Not for distribution to U.S. news wire services or dissemination in the United States.

CHICAGO, IL and VANCOUVER, BC / ACCESSWIRE / October 21, 2022 – The Planting Hope Company Inc. (TSXV: MYLK) (OTCQB: MYLKF) (FRA: J94) (“Planting Hope” or the “Company”), a plant-based food and beverage company focused on producing the world's most nutritious and planet-friendly products, is pleased to announce the completion of a non-brokered private placement (the “Private Placement”) of unsecured, non-transferable 12% convertible debentures (“Convertible Debentures”) at a purchase price of C$1,000 per Convertible Debenture, raising gross proceeds of C$2,223,750.

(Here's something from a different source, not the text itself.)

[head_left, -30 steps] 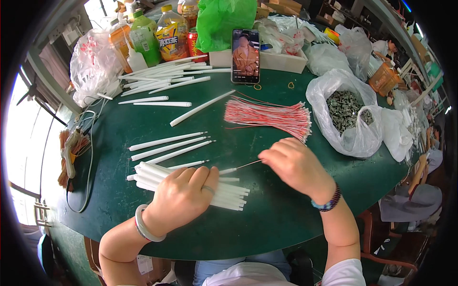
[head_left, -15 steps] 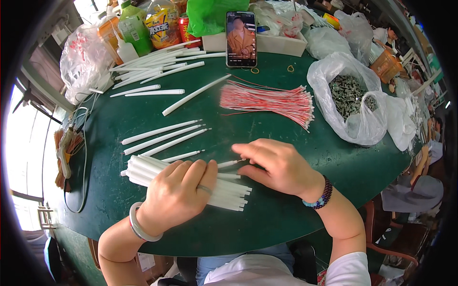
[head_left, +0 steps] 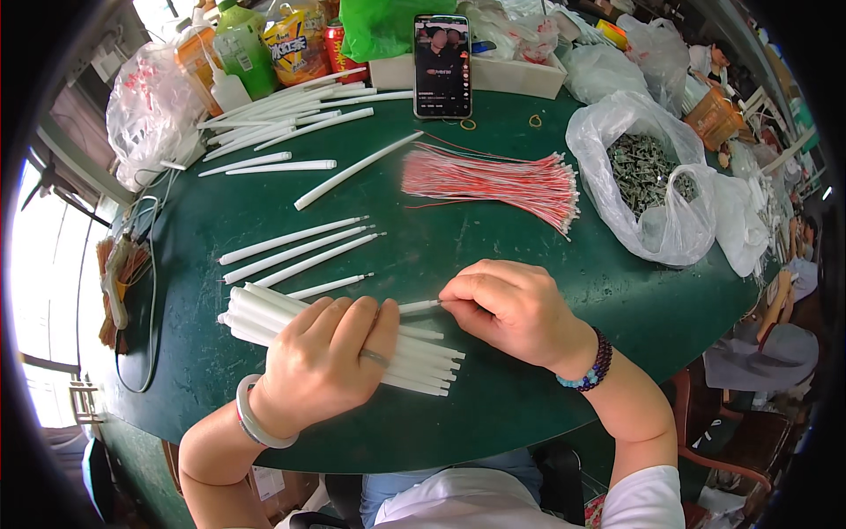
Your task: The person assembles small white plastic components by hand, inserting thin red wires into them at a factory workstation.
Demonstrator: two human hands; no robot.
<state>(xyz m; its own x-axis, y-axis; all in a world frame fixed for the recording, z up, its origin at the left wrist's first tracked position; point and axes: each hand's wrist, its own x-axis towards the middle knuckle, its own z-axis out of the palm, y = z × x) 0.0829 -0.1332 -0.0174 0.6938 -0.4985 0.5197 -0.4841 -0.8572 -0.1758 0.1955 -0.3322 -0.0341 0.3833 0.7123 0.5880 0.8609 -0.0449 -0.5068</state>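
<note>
Down near the front edge of the green surface (head_left: 493, 220), the left hand (head_left: 326, 361) lies flat over a bundle of slim white tubes (head_left: 264, 313) — long, pale, stacked side by side — while the right hand (head_left: 511, 309) pinches one tube's end (head_left: 421, 306).

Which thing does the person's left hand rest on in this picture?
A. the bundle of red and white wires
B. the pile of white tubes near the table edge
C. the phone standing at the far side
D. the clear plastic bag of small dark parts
B: the left hand lies flat on the pile of white tubes, while the wires, the phone and the plastic bag lie farther away, untouched.
</note>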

Each Convertible Debenture bears a face value of C$1,120 (“Face Value”), comprised of a base principal amount of C$1000 (“Base Principal”) and prepaid interest in the amount of C$120 (“Prepaid Interest”). The Convertible Debentures will bear interest at a rate of 12% per annum from the date of issue, payable semi-annually in arrears, to be paid at the election of the Company, either in cash or converted into subordinate voting shares of the Company (“Shares”) at a conversion price (the “Interest Conversion Price”) equal to the maximum Discounted Market Price (as defined under the policies of the TSX Venture Exchange (the “Exchange”) based on the closing price of the Shares on the date immediately preceding the interest payment due date.

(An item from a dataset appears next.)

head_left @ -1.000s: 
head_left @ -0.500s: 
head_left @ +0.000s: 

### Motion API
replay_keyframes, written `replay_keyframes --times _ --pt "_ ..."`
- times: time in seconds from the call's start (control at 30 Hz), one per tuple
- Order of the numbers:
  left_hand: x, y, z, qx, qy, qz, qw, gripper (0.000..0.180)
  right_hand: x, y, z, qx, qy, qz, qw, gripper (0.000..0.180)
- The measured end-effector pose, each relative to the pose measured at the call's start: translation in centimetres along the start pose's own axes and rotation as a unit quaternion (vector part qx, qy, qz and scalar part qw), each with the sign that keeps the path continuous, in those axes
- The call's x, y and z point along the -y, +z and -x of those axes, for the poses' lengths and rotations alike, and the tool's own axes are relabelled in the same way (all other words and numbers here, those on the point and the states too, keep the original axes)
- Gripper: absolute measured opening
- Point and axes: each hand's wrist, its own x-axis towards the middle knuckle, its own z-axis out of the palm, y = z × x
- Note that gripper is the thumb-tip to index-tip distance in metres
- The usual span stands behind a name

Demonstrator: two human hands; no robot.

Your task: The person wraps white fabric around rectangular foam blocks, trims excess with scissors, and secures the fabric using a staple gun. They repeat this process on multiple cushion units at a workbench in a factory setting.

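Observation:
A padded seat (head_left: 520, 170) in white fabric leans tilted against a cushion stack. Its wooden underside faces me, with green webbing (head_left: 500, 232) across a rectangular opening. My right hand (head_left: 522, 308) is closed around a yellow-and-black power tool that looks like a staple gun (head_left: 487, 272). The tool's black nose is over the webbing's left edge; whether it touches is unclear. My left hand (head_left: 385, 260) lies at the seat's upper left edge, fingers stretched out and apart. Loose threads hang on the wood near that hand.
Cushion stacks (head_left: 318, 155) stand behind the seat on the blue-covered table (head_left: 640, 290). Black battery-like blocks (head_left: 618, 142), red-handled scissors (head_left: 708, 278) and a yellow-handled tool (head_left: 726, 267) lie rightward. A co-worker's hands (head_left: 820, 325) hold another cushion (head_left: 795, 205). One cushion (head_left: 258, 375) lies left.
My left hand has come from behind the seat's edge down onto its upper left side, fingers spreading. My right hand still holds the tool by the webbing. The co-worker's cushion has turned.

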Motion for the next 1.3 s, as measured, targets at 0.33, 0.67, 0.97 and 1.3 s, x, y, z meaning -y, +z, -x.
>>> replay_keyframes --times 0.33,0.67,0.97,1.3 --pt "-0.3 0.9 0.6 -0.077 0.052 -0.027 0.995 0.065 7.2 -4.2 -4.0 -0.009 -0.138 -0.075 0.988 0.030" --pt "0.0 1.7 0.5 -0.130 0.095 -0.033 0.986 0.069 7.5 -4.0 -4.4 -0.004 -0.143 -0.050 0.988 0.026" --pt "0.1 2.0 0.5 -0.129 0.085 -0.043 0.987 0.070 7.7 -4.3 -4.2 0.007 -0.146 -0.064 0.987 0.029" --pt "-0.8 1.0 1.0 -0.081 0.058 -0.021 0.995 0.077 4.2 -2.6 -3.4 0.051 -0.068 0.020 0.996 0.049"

The holder may, at its option, convert all or a portion of the aggregate Base Principal of each Convertible Debenture at any time prior to October 20, 2025 (the “Maturity Date”) into units (the “Units”) at C$0.55 per Unit, whereupon all Prepaid Interest and accrued and unpaid interest in respect of the principal amount so converted shall be, at the election of the Issuer, either paid in cash or converted into Shares at the Interest Conversion Price. Each Unit is comprised of one Share (a “Unit Share”) and one non-transferable share purchase warrant (a “Warrant”). Each Warrant is exercisable by the holder thereof to purchase one Share at an exercise price of C$0.80 at any time prior to the Maturity Date.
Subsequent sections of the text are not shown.